Balderdash. His path was, in fact, determined six months earlier, and he was super-ready for the challenge when it came.
Whatever the precise ins and outs, Liddell’s achievement was grand and remains unequalled. Roger Black managed a silver medal back in 1996, but he suffered the serious misfortune of running in the same era as Michael Johnson.
Black’s medal was the first of any hue by a British male over a quarter of a mile since Liddell’s race, in which Guy Butler, of Harrow and Cambridge University, took bronze. America have dominated for a century.
The British runner was hoping to match Eric Liddell’s triumph in Paris a century on, which inspired the film Chariots of Fire
Hudson-Smith can still call himself a hero, one who might never have been on the purplish-blue track that this fortnight is the biggest stage in the world. And that is part of the reason he and his mum and wider family were so emotionally involved on Wednesday night.
There have been ups and downs along the way. He made the final in Rio, his first Olympics, only to finish last. But he failed to make it to Tokyo five years later, pulling out a few days beforehand. He was injured, having torn his hamstring and achilles, but also troubled mentally.
Spending the pandemic in Florida, away from home, he was isolated. A lack of medical insurance saw him rack up massive debts. His mind was bruised, never mind his body. It was from that low point that he contemplated suicide.
At times he has run on one leg. At others he has needed the exotic potions of Munich-based Dr Hans-Wilhelm Muller- Wohlfahrt. ‘Healing Hans’, 81 and doctor to myriad stars including Usain Bolt, specialises in injections of such concoctions as amino acid derived from calves’ blood.
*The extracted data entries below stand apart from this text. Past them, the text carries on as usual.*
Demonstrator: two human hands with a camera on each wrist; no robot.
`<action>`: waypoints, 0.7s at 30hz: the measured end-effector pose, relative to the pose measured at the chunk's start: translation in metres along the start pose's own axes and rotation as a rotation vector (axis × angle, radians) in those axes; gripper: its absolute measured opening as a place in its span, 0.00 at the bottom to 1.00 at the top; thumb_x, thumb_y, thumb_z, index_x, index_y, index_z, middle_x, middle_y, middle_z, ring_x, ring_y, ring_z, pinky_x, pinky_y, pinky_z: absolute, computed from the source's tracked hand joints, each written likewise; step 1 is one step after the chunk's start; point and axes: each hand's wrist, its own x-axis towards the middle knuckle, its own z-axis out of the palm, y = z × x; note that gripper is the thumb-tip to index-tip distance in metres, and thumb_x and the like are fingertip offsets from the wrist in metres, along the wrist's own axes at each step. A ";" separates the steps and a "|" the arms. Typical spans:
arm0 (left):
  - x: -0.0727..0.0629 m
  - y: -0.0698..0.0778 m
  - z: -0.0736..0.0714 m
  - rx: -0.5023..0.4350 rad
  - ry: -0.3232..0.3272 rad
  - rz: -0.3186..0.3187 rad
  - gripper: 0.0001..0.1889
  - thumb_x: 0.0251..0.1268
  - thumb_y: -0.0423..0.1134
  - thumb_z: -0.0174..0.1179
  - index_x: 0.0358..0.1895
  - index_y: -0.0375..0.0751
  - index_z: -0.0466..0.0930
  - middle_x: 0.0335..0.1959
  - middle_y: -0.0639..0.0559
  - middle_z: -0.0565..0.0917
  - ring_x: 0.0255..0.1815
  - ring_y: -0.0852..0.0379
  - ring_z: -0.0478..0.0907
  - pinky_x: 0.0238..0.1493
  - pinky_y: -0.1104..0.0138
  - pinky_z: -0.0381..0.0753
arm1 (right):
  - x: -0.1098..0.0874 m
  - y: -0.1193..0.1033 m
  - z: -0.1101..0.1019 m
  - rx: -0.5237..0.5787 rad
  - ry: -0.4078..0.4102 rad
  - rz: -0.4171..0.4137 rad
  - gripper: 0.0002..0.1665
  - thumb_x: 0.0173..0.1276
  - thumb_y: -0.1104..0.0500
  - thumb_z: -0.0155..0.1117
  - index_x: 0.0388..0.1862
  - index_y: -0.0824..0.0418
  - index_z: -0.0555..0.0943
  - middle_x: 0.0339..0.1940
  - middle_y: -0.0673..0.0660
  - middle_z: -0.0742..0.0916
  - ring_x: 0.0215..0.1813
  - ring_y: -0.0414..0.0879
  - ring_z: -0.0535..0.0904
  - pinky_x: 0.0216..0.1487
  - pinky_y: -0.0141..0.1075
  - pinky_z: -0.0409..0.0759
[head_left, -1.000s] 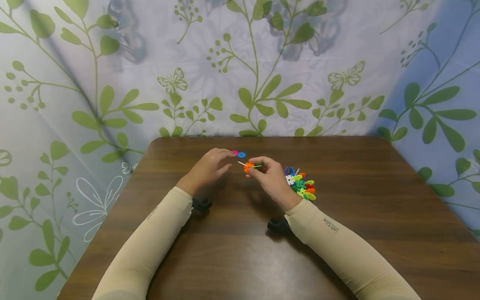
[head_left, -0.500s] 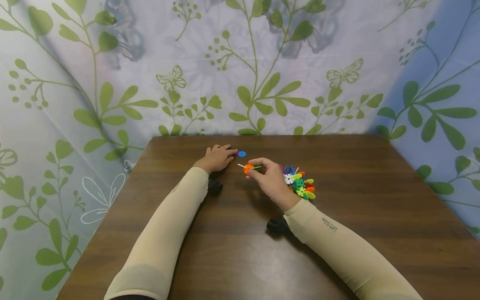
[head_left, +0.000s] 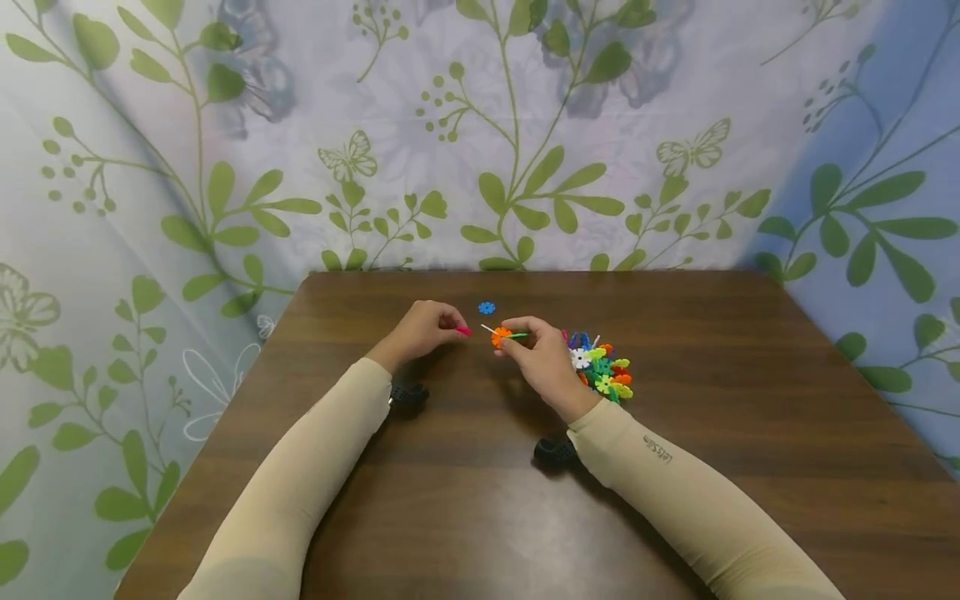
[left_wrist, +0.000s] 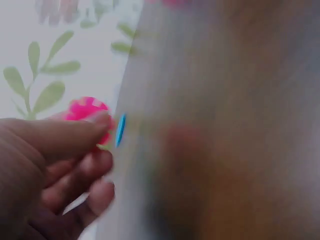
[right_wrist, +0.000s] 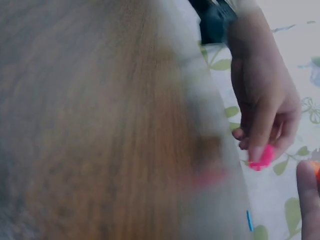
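Between thumb and fingers my left hand [head_left: 422,329] pinches a pink notched plastic disc [left_wrist: 86,109], held above the table. To its right, my right hand [head_left: 542,354] grips an orange notched disc [head_left: 500,337] that has a white piece and a green piece [head_left: 517,335] joined to it, both seen edge-on. The pink disc and the orange one are apart. Beyond the hands a blue notched disc [head_left: 487,307] lies flat on the table. In the right wrist view only a thumb [right_wrist: 308,192] and a sliver of orange show of the right hand's hold.
A cluster of joined multicoloured discs [head_left: 602,367] sits just right of the right hand, partly hidden by it. The brown wooden table [head_left: 480,500] meets a leaf-patterned cloth [head_left: 420,183] at the back. Black wrist devices [head_left: 555,452] hang under both forearms.
My left hand reached out to the pink disc beside the blue one, picked it up and drew it back towards me. The right hand stays in place with the orange disc.
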 end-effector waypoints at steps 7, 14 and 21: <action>-0.024 0.030 0.023 -0.122 0.287 0.270 0.07 0.60 0.32 0.79 0.40 0.43 0.94 0.35 0.55 0.90 0.32 0.63 0.84 0.37 0.66 0.86 | 0.001 0.005 -0.003 0.121 0.020 -0.047 0.21 0.74 0.64 0.71 0.64 0.62 0.85 0.53 0.62 0.88 0.47 0.60 0.89 0.56 0.42 0.84; -0.034 0.044 0.029 -0.166 0.397 0.400 0.08 0.57 0.30 0.80 0.40 0.38 0.94 0.35 0.56 0.90 0.33 0.63 0.86 0.37 0.67 0.87 | 0.001 0.005 0.000 0.180 0.045 -0.080 0.19 0.74 0.61 0.72 0.62 0.63 0.86 0.48 0.64 0.89 0.46 0.58 0.89 0.56 0.46 0.84; -0.034 0.049 0.032 -0.158 0.454 0.470 0.08 0.56 0.27 0.80 0.38 0.36 0.93 0.33 0.55 0.90 0.31 0.62 0.86 0.35 0.67 0.87 | 0.000 0.002 0.000 0.269 0.032 -0.122 0.19 0.73 0.65 0.72 0.61 0.66 0.86 0.50 0.67 0.87 0.43 0.59 0.89 0.54 0.44 0.85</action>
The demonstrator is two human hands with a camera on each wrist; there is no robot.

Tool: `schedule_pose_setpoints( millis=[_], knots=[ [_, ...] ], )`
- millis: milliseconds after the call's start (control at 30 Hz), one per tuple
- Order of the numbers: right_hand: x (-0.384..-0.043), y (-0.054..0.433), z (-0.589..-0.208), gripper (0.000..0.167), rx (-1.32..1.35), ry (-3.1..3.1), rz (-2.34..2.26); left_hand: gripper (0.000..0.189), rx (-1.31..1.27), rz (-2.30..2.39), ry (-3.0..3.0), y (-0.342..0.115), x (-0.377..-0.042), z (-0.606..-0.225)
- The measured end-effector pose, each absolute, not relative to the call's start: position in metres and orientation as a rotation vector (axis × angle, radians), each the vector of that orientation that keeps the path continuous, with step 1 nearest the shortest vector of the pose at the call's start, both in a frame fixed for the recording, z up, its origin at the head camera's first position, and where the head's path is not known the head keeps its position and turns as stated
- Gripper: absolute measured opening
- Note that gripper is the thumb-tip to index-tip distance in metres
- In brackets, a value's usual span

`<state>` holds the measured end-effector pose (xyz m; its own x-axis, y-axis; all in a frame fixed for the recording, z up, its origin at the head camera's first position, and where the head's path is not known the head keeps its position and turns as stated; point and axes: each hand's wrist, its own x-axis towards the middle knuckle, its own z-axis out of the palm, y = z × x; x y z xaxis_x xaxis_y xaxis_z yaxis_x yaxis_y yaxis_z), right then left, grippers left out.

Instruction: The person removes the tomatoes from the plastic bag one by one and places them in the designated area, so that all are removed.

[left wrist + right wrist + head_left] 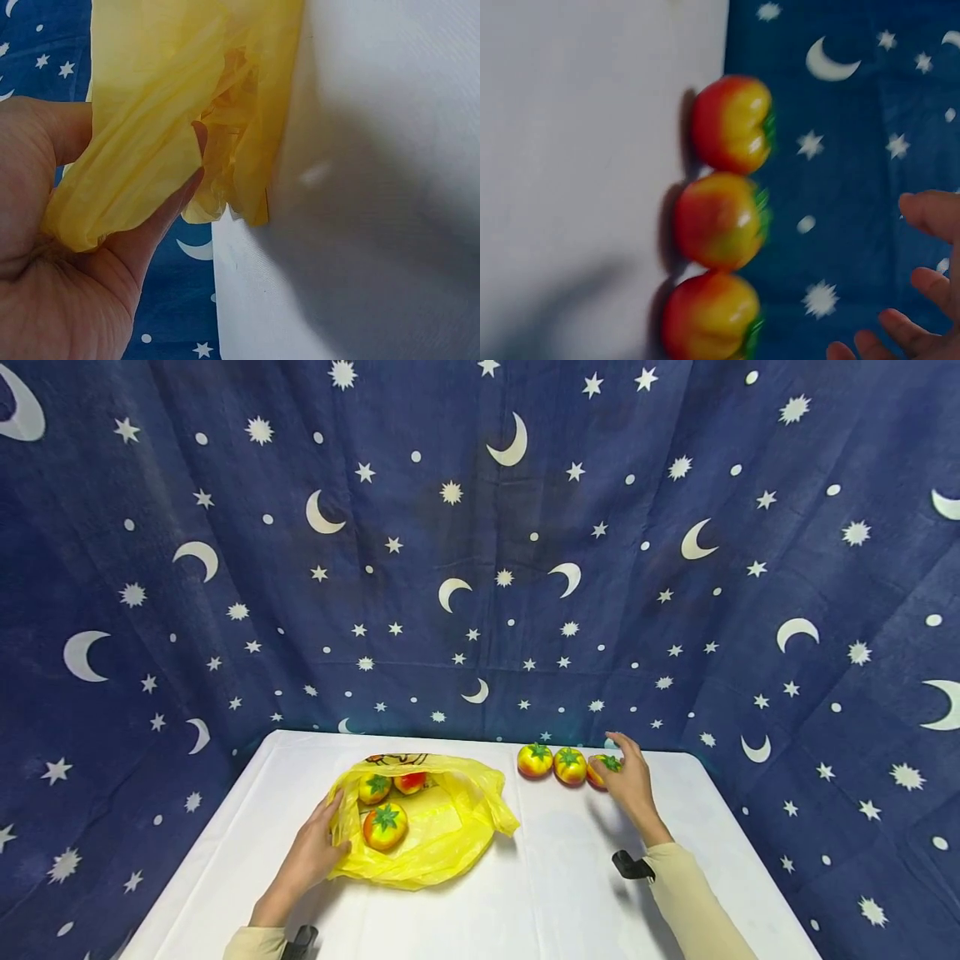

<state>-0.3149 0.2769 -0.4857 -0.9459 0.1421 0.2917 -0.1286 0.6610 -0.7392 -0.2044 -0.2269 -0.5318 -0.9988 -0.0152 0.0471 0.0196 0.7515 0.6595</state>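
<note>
On the bench [555, 893], the left grip [307, 850] pinches the yellow bag [450, 867] at its left edge, seemingly keeping it open around three bagged fruits [385, 827], while the right grip [632, 787], spread and empty, hovers beside the far-right fruit row [570, 767].

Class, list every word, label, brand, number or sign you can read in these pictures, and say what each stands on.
Readable text: none.
Yellow bag: dark print along its far edge, too small and creased to tell whether it is lettering or a drawing.
Row of fruits: no lettering visible.
Blue backdrop: pale shapes only.
</note>
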Motion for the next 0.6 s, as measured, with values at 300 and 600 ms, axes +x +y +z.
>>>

Once the dust has settled, Hudson-Smith will realise he won silver in one of the quickest 400m races in history
The octogenarian kept Hudson-Smith in one piece to the last. Well, almost the last.
Noah Lyles, meanwhile, kept himself on course for a sprint double, despite suffering his first defeat over 200m in Wednesday’s semi-final since he took bronze in Tokyo three years ago.
Letsile Tebogo, of Botswana, finished the race in 19.96sec, beating the American by 0.12sec. The unexpected result means Lyles, who still qualified automatically for Thursday’s final, will now run the bend from a less favourable lane.
After a tardy start, Lyles recovered to post the third-fastest time overall (20.08sec), with team-mate Kenneth Bednarek second quickest with 20sec dead.